» **About this task**
Write out exactly the lines below that run from the one containing "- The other" through the one containing "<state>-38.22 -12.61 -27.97", both included, with no other lines.

═══ Recorded information ═══

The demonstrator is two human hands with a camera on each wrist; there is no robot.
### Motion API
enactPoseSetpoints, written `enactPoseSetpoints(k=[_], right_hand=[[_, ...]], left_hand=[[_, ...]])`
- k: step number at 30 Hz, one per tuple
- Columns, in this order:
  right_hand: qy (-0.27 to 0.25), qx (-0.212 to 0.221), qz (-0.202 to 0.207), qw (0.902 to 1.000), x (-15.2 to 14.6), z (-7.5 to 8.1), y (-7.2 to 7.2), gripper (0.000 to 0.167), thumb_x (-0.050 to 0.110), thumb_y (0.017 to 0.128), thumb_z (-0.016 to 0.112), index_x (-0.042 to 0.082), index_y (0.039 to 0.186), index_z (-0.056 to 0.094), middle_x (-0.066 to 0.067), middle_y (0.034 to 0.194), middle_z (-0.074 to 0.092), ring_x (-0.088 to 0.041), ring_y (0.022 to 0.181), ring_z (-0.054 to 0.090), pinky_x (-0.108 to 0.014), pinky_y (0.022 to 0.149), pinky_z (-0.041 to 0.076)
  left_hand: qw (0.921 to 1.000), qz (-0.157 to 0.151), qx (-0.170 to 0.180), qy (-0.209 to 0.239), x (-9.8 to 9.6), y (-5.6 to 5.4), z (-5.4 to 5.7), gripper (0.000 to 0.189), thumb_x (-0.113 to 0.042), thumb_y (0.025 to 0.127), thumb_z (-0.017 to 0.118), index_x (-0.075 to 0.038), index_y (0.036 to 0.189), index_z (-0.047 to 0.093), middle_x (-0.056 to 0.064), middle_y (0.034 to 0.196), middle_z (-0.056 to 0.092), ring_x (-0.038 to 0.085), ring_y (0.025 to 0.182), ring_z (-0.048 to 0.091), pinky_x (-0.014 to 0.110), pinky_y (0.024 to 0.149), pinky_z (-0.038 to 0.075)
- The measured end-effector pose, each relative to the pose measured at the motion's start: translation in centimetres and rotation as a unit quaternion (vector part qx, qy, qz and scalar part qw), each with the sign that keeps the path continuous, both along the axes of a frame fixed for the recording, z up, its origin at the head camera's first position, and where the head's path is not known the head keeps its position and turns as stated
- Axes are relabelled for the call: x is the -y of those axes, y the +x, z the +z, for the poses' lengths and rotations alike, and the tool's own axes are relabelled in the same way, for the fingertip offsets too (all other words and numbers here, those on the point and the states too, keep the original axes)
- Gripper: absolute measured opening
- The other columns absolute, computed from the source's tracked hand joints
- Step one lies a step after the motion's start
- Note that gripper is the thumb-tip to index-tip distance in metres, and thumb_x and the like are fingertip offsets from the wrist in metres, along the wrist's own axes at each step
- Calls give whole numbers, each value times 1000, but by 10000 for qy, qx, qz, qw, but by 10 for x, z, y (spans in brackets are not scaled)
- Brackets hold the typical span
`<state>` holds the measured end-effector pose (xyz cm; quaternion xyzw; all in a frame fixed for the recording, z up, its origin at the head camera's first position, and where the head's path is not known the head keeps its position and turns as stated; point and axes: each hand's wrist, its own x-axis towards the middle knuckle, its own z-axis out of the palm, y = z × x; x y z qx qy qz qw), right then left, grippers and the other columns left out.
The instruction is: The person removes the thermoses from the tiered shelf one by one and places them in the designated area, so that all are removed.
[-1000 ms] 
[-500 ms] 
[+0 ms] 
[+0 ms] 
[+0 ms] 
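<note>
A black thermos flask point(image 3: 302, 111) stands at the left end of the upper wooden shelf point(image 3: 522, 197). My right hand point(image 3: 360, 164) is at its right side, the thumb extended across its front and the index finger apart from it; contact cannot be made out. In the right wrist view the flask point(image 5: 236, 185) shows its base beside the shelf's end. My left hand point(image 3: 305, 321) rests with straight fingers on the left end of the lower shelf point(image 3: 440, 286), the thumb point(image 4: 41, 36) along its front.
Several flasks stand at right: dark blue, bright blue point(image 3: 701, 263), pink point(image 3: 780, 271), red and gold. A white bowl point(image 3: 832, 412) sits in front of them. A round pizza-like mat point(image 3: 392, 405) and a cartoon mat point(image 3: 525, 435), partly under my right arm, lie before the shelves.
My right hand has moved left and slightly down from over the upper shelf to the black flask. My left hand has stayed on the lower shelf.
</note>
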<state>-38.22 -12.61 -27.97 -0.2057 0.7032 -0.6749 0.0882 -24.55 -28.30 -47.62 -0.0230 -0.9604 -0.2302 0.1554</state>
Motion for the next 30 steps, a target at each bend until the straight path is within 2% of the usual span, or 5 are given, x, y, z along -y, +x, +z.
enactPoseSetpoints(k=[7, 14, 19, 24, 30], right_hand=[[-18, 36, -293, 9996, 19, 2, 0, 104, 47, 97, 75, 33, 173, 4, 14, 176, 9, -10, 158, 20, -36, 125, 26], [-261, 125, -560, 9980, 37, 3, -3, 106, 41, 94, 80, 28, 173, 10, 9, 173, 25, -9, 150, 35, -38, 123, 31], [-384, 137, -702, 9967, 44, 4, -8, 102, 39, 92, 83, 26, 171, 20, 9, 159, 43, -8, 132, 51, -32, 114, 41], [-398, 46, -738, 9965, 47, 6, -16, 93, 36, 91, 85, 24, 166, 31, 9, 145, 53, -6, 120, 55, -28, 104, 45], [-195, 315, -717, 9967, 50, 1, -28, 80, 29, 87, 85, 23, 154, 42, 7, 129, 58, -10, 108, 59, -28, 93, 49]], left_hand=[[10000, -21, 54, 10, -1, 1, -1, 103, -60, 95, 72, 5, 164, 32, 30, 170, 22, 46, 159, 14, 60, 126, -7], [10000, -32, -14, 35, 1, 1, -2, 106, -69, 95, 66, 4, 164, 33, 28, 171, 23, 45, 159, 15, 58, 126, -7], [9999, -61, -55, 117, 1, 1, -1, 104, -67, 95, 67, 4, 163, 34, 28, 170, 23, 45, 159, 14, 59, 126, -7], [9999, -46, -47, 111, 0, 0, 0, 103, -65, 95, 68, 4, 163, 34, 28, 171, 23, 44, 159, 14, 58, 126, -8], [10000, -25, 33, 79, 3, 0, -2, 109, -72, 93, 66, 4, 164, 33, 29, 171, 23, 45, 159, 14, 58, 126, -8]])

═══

» **Answer area**
- The other columns absolute, computed from the source's tracked hand joints
- Step one lies a step after the motion's start
- Note that gripper is the thumb-tip to index-tip distance in metres, and thumb_x and the like are fingertip offsets from the wrist in metres, along the wrist's own axes at each step
- Calls give whole numbers, each value times 1000, but by 10000 for qy, qx, qz, qw, but by 10 for x, z, y (spans in brackets are not scaled)
- Brackets hold the typical span
`<state>` holds the measured end-effector pose (xyz cm; quaternion xyzw; all in a frame fixed for the recording, z up, its origin at the head camera's first position, and where the head's path is not known the head keeps its position and turns as stated; point and axes: each hand's wrist, its own x-axis towards the middle knuckle, its own z-axis out of the palm, y = z × x; x y z qx qy qz qw), right then left, grippers and the other columns left out.
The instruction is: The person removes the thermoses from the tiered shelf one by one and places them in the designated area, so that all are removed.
[-1000 ms] 
[-500 ms] 
[+0 ms] 
[+0 ms] 
[+0 ms] 
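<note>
A black thermos flask point(image 3: 302, 111) stands at the left end of the upper wooden shelf point(image 3: 522, 197). My right hand point(image 3: 360, 164) is at its right side, the thumb extended across its front and the index finger apart from it; contact cannot be made out. In the right wrist view the flask point(image 5: 236, 185) shows its base beside the shelf's end. My left hand point(image 3: 305, 321) rests with straight fingers on the left end of the lower shelf point(image 3: 440, 286), the thumb point(image 4: 41, 36) along its front.
Several flasks stand at right: dark blue, bright blue point(image 3: 701, 263), pink point(image 3: 780, 271), red and gold. A white bowl point(image 3: 832, 412) sits in front of them. A round pizza-like mat point(image 3: 392, 405) and a cartoon mat point(image 3: 525, 435), partly under my right arm, lie before the shelves.
My right hand has moved left and slightly down from over the upper shelf to the black flask. My left hand has stayed on the lower shelf.
</note>
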<state>-38.22 -12.61 -27.97 -0.2057 0.7032 -0.6749 0.0882 -24.55 -28.30 -47.62 -0.0230 -0.9604 -0.2302 0.1554</state>

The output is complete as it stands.